Fare intelligence nel cyber spazio: Big Data e Virtual Humint, dal deep state all’uso personale
La parola intelligence ha sempre evocato uno strumento utilizzato esclusivamente in ambito governativo e militare, un “deep state” che – indipendentemente dalle maggioranze politiche – opera per poter fornire ai governanti tutte le informazioni utili per far prendere loro le decisioni e supportarli quando non sono in grado di farlo. Prevenire i pericoli per la propria nazione e garantire la sicurezza dei propri cittadini sono gli obiettivi primari che l’intelligence di uno stato persegue.
I rapidi progressi tecnologici e l’evoluzione socio-economica delle nazioni hanno permesso all’intelligence di disporre di nuovi strumenti in grado di raccogliere una quantità di dati prima inimmaginabile, tali e tanti da non poter essere analizzati e correlati tutti contemporaneamente e correttamente.
La tecnologia ha sovralimentato lo spionaggio attraverso discipline come il Signals Intelligence (SIGINT), l’Electronic Intelligence (ELINT), il Communications Intelligence (COMINT) che si occupano di raccogliere informazioni mediante l’intercettazione e l’analisi dei segnali e delle comunicazioni (Radio, reti dati, telefonia, etc.), l’imagery intelligence (IMINT),che raccoglie informazioni mediante l’analisi delle immagini (ad es. fotografie aere, satellitari, etc..) e tante altre discipline con altrettante sigle, non utili ai fini di questo articolo.
Anche le operazioni di HUMINT (Human Intelligence) basate sull’eterna e inevitabile interazione interpersonale, fondamento storico dell’intelligence che rimarranno sempre un elemento di primaria importanza nella raccolta di informazioni, sono state potenziate dal progresso tecnologico che le ha integrate nel cyber spazio, creando il VIRTUAL HUMINT, cioè l’unione delle capacità “umane” dello HUMINT con quelle “virtuali” del SOCMINT (Social Media Intelligence).

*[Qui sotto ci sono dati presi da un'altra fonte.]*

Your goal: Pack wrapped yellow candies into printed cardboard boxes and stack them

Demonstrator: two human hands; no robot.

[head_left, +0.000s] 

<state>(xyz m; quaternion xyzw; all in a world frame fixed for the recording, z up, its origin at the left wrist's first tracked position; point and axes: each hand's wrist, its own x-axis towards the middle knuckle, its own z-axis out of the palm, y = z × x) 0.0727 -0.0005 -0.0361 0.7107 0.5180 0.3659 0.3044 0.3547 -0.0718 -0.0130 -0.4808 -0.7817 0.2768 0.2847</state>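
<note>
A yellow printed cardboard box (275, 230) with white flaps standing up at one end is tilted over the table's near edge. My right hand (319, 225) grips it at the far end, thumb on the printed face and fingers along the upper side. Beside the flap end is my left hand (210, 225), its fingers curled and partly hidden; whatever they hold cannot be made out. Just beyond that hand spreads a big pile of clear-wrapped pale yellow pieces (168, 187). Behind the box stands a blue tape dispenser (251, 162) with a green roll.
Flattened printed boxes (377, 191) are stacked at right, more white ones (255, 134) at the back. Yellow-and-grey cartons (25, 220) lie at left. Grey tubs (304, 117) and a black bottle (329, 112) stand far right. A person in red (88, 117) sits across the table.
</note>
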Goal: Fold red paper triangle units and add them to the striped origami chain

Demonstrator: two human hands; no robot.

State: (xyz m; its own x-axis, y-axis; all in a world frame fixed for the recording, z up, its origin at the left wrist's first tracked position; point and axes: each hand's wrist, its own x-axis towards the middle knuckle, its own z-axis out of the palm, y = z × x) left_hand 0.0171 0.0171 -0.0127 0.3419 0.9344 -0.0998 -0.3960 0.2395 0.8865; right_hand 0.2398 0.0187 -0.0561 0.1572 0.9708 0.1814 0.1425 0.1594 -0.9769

La VIRTUAL HUMINT rappresenta un approccio metodologico estremamente interessante perché coniuga mondi apparentemente opposti e riporta al centro dell’analisi delle informazioni la figura umana e non quella tecnologica, completando e integrando le lacune dei grandi sistemi automatizzati di raccolta ed elaborazione. È una disciplina specializzata nella creazione ed utilizzo di identità virtuali in rete e in particolare nei social network.
Il risultato di tutto questo “potenziamento” tecnologico è stata la nascita di due scuole di pensiero: quella dei big data e quella dell’Analyst Human Centric.
La prima è un’analisi quantitativa delle informazioni, si basa sull’utilizzo di software di analisi evoluti, estremamente potenti ma standardizzati, che non tengono conto di quegli elementi di dettaglio che possono indirizzare a nuove piste investigative; questi software hanno un elevato TCO (total cost of ownership) in termini di costo di acquisto, gestione, tempo di formazione del personale e limiti nella personalizzazione delle interfacce di analisi.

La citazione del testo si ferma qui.